**WHAT IS NEEDED**:
Print this span of the material below exactly: the line with "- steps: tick", the line with "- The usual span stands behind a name", and every line between them, but nothing else.

BEGIN DATA PROVIDED

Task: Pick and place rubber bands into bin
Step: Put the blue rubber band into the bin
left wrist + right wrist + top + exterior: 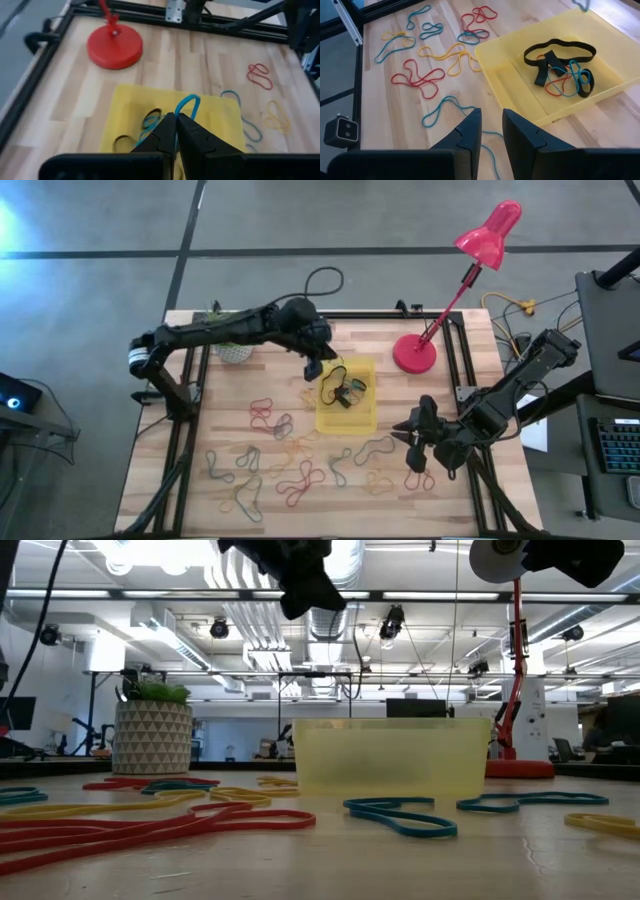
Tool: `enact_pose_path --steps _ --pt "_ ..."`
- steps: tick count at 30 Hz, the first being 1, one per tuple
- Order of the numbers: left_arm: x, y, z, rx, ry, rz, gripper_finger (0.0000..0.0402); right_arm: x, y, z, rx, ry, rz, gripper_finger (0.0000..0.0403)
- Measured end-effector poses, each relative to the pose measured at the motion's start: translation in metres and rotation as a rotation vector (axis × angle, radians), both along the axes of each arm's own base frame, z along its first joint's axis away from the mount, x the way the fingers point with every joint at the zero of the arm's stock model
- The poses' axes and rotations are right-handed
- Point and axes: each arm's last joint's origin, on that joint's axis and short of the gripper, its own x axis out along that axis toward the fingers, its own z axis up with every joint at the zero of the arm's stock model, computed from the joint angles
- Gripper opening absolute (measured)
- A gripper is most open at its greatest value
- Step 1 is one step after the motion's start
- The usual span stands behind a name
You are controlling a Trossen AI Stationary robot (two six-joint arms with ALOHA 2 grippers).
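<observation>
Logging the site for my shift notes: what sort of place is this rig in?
Probably an open lab or workshop: exposed ceiling ducts and track lights overhead, a grey concrete floor around the wooden table, and a computer keyboard beside it.

My own left fingers [176, 136] hide most of the blue band [187, 106] — only its loop shows; low down, the bin's [390, 755] cloudy wall blurs whatever lies inside.

Grey floor [300, 220], ceiling ducts [250, 635], bright strip lights [150, 552]
</observation>
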Motion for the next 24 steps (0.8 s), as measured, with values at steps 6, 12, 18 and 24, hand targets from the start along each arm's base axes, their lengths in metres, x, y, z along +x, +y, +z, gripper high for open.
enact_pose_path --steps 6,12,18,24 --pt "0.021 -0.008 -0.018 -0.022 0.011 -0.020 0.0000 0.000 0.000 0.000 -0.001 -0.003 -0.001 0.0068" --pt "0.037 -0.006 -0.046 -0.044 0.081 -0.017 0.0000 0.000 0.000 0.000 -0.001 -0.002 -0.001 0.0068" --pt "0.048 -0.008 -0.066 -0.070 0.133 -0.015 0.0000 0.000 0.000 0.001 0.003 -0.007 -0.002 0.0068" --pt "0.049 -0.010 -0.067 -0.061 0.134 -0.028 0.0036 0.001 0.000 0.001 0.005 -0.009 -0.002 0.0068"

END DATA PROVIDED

**EXERCISE RESPONSE**:
- steps: tick count at 30 Hz, the first being 1, one per tuple
- Order of the numbers: left_arm: x, y, z, rx, ry, rz, gripper_finger (0.0000..0.0402); right_arm: x, y, z, rx, ry, rz, gripper_finger (0.0000..0.0403)
- Measured end-effector poses, each relative to the pose measured at the motion's start: translation in metres and rotation as a rotation vector (axis × angle, radians), both along the axes of each arm's own base frame, z along its first joint's axis away from the mount, x the way the fingers point with every joint at the zero of the arm's stock model
- The poses' axes and rotations are right-handed
- Point and axes: each arm's last joint's origin, on that joint's axis and short of the gripper, its own x axis out along that axis toward the fingers, its own z axis up with every joint at the zero of the arm's stock model, computed from the joint angles
- Gripper opening absolute (measured)
- A gripper is most open at its greatest value
- Step 1 is one step after the motion's start
- The usual span stands behind a name

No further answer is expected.